§ WORK INSTRUCTIONS
Copy all lines containing the string "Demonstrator" from the records below.

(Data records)
* * * *

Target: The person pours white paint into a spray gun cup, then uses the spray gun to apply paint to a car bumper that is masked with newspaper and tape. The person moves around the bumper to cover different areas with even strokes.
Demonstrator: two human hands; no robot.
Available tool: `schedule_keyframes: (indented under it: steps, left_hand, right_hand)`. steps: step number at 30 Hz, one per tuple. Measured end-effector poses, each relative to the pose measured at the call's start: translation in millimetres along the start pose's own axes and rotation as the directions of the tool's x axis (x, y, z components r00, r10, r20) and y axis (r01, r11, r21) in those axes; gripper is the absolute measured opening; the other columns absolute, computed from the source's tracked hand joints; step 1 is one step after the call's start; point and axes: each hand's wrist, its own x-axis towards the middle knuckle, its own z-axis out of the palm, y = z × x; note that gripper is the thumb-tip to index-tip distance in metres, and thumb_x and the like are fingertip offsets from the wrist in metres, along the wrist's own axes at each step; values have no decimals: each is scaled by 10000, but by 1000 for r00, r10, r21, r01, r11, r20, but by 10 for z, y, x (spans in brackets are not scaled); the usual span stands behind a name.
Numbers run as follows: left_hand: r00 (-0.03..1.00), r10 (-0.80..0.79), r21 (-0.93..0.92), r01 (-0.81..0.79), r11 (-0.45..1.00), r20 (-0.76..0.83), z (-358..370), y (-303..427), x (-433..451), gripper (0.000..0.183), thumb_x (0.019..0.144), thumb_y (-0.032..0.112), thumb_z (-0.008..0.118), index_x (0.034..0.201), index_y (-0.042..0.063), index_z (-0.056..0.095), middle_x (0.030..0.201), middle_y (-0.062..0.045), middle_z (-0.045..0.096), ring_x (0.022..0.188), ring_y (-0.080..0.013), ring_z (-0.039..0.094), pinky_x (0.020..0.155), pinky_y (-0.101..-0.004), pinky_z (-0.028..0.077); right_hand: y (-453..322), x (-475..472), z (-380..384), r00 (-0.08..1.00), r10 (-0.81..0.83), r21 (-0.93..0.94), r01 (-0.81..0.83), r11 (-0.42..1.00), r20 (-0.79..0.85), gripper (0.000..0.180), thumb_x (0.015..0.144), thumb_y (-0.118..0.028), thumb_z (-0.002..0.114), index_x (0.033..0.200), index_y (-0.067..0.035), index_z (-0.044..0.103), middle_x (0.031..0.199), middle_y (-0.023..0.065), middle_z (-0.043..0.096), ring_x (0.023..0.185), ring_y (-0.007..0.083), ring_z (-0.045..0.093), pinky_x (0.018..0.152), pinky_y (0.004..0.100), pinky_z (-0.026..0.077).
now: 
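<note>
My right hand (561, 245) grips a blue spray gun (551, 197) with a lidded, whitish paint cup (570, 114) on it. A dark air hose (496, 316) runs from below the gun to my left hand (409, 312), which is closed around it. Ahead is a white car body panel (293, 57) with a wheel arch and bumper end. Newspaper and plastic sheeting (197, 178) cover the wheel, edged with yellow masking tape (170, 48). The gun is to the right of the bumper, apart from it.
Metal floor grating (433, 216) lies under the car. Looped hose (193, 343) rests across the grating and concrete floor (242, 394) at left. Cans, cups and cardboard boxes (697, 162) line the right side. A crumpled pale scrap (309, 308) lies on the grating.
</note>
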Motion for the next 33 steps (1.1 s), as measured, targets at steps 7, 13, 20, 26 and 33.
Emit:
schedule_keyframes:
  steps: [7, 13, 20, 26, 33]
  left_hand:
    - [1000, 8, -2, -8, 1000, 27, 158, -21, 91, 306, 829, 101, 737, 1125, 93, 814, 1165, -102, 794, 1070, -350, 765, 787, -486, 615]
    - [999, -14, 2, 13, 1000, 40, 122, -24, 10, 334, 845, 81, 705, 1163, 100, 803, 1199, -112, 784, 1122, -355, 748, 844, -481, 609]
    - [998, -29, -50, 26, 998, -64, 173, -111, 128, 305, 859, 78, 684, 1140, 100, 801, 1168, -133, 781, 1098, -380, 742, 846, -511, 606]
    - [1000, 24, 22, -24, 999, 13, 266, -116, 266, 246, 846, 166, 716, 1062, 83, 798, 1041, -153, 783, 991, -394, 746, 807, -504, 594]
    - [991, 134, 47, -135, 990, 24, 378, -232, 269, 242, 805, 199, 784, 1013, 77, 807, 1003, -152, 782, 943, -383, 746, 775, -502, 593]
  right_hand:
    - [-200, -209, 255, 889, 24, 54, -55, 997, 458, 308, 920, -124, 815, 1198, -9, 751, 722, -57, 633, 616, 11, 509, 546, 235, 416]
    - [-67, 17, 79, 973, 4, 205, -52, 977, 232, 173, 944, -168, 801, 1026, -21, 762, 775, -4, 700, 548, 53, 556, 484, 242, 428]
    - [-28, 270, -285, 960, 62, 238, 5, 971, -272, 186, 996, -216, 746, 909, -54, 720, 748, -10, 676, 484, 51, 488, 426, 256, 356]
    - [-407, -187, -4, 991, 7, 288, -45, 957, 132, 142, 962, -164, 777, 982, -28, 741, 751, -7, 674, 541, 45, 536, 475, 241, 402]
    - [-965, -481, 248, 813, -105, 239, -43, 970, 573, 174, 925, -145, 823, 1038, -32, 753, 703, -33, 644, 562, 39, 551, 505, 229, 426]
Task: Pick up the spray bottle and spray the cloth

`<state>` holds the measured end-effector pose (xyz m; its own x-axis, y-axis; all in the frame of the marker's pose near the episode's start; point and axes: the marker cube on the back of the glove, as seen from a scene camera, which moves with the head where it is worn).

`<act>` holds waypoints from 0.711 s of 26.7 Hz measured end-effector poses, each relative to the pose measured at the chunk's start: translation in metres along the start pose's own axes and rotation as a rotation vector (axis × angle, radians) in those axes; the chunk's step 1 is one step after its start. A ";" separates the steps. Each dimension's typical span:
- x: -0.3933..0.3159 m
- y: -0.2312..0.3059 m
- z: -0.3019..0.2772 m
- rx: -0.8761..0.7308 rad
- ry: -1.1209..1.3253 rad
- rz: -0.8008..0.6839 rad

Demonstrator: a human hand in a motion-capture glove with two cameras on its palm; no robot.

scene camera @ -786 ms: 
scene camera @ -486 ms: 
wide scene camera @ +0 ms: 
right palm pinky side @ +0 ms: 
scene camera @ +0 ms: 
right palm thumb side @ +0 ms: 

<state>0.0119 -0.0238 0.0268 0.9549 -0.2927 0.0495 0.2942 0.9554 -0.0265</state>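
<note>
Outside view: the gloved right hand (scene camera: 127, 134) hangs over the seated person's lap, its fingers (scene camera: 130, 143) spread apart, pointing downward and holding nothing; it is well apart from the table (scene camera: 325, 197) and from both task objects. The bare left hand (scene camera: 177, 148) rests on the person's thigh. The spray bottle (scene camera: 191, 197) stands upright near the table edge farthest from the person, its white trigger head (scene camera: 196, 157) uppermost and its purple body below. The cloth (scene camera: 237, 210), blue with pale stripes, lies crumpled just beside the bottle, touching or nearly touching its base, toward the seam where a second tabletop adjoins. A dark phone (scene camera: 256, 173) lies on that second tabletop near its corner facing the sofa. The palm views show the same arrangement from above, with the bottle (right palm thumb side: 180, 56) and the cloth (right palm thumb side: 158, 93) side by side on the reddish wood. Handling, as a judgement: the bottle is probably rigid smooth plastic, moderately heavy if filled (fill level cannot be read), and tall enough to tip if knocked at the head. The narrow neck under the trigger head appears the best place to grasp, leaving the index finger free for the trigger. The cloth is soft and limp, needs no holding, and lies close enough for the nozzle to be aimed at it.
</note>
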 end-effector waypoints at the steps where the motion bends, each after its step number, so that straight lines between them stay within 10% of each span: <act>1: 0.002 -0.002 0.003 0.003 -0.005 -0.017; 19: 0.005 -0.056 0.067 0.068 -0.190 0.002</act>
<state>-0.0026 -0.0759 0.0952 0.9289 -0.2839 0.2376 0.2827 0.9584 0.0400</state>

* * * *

§ RESULT FOR THIS EXERCISE
Demonstrator: two human hands; no robot.
Demonstrator: a human hand in a motion-capture glove with two cameras on its palm; no robot.

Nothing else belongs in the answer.